Exercise goal: In the material below, some lines carry "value". Copy each such line.

Input for this task:
* * * *

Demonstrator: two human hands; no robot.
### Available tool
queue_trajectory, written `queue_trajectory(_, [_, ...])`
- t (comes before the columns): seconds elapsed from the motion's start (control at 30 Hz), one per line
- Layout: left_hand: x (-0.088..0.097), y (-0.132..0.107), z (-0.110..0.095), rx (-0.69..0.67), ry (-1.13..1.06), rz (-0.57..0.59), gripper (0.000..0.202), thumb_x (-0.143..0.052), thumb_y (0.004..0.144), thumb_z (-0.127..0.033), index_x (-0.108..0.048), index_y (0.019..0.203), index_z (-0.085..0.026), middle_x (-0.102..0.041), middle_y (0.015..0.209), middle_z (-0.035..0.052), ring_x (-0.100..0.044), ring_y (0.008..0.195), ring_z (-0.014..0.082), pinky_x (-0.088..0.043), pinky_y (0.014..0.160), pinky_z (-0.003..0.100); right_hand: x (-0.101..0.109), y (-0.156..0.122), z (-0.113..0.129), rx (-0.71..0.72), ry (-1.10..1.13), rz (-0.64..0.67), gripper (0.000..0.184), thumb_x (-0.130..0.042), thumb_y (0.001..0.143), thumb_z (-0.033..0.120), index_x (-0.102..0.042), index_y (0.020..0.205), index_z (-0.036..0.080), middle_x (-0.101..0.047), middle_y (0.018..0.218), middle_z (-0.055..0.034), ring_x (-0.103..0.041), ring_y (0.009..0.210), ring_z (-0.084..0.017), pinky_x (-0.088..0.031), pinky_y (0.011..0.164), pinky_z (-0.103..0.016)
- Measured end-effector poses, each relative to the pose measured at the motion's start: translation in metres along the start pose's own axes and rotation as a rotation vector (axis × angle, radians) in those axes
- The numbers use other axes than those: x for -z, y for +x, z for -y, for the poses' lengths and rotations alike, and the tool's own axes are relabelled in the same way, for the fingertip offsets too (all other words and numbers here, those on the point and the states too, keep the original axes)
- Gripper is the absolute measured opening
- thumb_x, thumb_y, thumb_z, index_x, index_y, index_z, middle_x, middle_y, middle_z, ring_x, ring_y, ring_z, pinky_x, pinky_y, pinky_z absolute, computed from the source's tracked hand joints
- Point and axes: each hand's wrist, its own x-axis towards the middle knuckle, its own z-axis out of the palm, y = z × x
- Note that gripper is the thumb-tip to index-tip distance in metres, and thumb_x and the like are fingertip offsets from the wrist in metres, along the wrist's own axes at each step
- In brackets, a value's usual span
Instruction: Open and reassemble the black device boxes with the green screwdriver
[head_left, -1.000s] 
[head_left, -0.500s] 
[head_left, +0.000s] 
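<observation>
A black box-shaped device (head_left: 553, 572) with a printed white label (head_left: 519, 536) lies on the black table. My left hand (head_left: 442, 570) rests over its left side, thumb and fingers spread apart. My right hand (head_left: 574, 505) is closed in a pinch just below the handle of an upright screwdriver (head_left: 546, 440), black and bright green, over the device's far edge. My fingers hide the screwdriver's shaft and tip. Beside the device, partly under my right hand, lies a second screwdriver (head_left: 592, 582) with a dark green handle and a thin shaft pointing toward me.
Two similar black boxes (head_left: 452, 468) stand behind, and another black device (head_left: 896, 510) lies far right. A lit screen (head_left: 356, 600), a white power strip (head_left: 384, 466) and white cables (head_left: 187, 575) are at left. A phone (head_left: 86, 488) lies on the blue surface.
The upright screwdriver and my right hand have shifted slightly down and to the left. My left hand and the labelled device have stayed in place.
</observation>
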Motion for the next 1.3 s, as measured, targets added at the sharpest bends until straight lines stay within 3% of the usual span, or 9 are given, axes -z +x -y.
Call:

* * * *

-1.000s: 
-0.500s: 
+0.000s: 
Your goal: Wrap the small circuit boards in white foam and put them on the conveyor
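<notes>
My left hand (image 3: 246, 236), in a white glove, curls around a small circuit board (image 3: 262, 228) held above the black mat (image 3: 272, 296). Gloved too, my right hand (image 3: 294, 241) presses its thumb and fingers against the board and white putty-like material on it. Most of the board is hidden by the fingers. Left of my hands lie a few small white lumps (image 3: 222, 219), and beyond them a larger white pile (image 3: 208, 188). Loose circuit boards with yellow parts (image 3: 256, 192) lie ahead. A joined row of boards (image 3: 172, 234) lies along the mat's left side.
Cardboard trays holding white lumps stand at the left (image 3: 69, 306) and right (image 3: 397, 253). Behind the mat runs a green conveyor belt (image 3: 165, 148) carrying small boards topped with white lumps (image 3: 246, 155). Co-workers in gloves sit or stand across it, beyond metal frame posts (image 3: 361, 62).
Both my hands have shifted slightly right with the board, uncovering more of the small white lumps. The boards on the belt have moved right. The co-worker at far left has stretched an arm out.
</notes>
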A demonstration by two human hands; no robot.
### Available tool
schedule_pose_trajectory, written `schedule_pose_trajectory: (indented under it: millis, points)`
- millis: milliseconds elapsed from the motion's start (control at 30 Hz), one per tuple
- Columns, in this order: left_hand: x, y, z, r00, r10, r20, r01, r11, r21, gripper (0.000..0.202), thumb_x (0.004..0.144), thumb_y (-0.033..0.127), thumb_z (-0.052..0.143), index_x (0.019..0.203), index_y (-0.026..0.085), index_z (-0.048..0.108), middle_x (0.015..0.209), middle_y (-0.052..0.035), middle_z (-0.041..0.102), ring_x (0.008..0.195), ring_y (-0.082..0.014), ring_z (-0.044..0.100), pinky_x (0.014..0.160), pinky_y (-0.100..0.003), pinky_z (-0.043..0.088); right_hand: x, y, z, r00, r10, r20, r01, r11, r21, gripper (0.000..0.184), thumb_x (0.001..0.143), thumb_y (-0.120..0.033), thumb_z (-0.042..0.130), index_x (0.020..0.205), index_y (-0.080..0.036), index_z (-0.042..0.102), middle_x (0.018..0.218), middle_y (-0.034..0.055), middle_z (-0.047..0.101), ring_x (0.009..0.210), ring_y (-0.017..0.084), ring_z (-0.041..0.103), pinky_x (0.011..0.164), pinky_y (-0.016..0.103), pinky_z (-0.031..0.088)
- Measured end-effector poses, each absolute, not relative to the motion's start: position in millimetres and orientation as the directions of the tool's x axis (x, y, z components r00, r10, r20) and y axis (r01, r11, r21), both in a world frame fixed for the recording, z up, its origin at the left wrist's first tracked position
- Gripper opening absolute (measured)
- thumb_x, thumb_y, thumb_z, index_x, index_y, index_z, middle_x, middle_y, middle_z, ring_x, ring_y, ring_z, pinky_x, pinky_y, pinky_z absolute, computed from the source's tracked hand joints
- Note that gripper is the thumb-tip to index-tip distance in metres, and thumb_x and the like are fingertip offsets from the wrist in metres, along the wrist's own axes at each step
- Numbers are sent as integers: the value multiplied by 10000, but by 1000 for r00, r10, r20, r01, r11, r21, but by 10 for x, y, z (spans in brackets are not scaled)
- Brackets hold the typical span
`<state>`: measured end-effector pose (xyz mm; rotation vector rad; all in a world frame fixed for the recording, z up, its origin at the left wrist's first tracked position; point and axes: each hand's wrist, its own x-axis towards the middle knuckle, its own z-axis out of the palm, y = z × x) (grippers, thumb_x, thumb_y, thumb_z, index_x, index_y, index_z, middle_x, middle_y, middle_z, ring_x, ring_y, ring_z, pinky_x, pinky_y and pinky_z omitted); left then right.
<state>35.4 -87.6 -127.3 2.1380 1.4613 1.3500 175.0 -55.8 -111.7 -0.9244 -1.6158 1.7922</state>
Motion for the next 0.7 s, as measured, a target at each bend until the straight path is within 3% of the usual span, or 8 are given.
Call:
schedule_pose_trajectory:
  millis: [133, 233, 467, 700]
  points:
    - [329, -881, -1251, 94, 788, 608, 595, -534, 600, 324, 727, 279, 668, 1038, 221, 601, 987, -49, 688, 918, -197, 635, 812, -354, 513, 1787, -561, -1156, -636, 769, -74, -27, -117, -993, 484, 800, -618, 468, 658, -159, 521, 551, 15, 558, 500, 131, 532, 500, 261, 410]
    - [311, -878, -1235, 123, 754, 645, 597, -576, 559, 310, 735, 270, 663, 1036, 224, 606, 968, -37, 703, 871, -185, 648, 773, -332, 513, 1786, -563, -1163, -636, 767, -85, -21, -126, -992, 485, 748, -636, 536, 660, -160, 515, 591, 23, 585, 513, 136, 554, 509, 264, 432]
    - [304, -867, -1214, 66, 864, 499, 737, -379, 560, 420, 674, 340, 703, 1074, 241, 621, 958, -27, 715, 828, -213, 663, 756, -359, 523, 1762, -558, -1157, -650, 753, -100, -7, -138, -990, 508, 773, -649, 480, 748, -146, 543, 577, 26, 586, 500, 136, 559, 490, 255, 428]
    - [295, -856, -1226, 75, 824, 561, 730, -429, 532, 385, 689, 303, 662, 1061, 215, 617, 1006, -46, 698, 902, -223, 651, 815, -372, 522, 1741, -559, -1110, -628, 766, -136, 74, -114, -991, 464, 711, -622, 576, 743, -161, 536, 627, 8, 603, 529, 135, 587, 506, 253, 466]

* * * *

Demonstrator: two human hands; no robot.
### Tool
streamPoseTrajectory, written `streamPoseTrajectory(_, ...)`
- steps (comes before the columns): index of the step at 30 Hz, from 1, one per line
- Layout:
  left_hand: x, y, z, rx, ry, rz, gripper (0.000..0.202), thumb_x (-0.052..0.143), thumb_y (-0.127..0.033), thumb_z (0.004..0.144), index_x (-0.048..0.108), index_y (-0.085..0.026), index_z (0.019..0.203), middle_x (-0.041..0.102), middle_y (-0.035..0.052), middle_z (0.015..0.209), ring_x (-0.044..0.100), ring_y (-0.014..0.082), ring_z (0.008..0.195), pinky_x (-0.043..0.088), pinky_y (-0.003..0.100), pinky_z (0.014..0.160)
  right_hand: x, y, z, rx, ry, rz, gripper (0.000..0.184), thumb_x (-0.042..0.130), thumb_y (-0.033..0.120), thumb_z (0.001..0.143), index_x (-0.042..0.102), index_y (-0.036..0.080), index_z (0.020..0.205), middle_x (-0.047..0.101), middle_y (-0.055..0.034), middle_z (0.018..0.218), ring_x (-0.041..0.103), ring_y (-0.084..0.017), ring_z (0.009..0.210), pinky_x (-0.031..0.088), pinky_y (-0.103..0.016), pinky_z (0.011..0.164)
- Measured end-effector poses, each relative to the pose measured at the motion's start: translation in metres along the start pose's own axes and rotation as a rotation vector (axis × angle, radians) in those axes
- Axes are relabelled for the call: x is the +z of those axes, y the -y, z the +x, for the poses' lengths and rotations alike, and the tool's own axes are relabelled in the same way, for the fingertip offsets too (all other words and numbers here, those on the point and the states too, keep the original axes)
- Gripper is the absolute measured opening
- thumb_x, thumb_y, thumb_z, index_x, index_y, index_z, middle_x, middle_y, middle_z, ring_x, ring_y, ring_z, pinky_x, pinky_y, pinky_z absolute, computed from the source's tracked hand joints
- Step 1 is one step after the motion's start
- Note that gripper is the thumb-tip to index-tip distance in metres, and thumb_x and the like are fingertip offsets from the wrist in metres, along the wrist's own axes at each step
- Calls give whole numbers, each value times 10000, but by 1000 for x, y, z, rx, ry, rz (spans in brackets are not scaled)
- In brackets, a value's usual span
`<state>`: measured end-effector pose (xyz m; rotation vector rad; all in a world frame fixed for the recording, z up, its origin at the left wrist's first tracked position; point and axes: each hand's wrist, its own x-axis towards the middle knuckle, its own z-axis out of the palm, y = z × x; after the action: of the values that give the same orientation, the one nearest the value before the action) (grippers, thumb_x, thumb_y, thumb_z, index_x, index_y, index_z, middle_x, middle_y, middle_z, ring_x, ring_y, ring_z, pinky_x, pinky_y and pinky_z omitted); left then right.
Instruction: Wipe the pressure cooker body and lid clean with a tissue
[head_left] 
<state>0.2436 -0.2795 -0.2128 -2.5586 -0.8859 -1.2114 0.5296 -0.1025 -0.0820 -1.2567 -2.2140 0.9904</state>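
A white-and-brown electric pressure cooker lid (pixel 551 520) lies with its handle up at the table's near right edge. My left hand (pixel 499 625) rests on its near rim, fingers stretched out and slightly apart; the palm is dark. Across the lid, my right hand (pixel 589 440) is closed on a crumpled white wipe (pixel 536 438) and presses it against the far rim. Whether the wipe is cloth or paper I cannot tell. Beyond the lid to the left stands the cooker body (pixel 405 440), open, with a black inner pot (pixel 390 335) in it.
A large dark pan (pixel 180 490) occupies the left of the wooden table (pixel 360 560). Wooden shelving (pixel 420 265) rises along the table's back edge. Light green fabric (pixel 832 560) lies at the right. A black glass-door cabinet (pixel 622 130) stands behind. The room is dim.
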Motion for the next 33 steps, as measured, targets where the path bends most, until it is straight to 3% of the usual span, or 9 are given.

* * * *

Task result:
- In brackets, a value's usual span
- Numbers are sent as integers: the value multiplied by 10000, but by 1000 for r00, r10, r20, r01, r11, r21, but by 10 for x, y, z (spans in brackets are not scaled)
- Calls give whole numbers, each value times 10000, but by 1000 for x, y, z, rx, ry, rz (spans in brackets are not scaled)
- In brackets, a value's usual span
`<state>`: measured end-effector pose (xyz m; rotation vector rad; all in a world frame fixed for the recording, z up, its origin at the left wrist's first tracked position; point and axes: each hand's wrist, its own x-axis towards the middle knuckle, its own z-axis out of the palm, y = z × x; after the action: of the values that give the same orientation, the one nearest the value before the action) (grippers, thumb_x, thumb_y, thumb_z, index_x, index_y, index_z, middle_x, middle_y, middle_z, ring_x, ring_y, ring_z, pinky_x, pinky_y and pinky_z omitted); left then right.

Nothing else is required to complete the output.